» Exercise aim
Reproduce the data below word for word, setting aside any picture it holds.
⟨
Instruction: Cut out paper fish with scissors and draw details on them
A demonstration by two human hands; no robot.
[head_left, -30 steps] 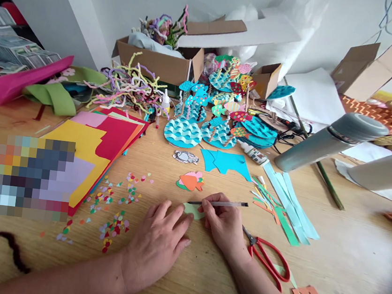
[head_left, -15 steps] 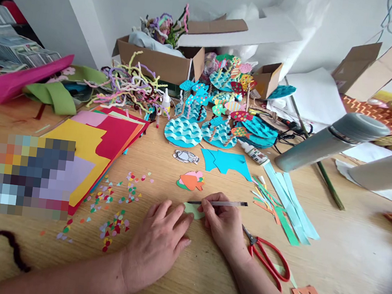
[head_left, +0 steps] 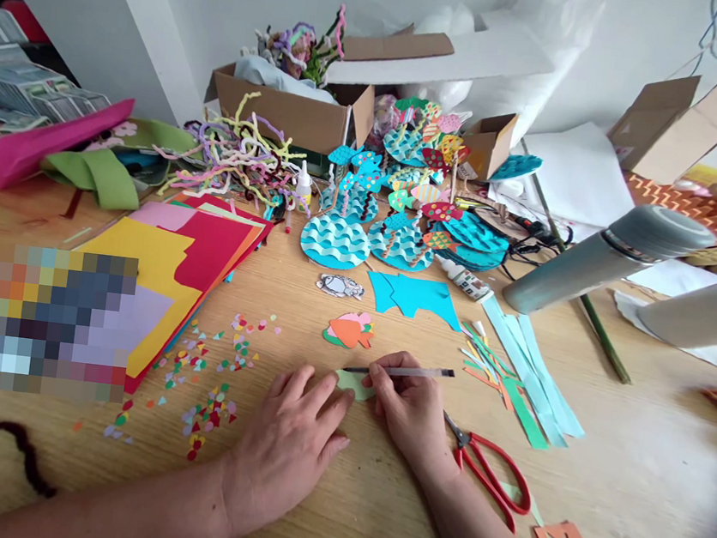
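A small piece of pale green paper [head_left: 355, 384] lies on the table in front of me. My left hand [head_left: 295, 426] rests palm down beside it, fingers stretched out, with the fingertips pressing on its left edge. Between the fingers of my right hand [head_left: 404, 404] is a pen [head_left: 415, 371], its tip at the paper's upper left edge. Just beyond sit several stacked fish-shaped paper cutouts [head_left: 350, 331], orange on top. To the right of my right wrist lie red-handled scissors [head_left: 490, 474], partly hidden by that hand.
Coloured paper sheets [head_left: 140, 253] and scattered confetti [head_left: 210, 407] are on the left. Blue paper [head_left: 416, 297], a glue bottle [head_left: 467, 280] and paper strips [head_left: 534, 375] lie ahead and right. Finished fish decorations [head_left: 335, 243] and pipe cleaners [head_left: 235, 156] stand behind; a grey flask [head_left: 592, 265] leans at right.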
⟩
» Task solution
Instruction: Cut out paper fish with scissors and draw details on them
A demonstration by two human hands; no robot.
[head_left, -30 steps] 
[head_left, -15 steps] 
[head_left, +0 steps] 
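A small piece of pale green paper [head_left: 355, 384] lies on the table in front of me. My left hand [head_left: 295, 426] rests palm down beside it, fingers stretched out, with the fingertips pressing on its left edge. Between the fingers of my right hand [head_left: 404, 404] is a pen [head_left: 415, 371], its tip at the paper's upper left edge. Just beyond sit several stacked fish-shaped paper cutouts [head_left: 350, 331], orange on top. To the right of my right wrist lie red-handled scissors [head_left: 490, 474], partly hidden by that hand.
Coloured paper sheets [head_left: 140, 253] and scattered confetti [head_left: 210, 407] are on the left. Blue paper [head_left: 416, 297], a glue bottle [head_left: 467, 280] and paper strips [head_left: 534, 375] lie ahead and right. Finished fish decorations [head_left: 335, 243] and pipe cleaners [head_left: 235, 156] stand behind; a grey flask [head_left: 592, 265] leans at right.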

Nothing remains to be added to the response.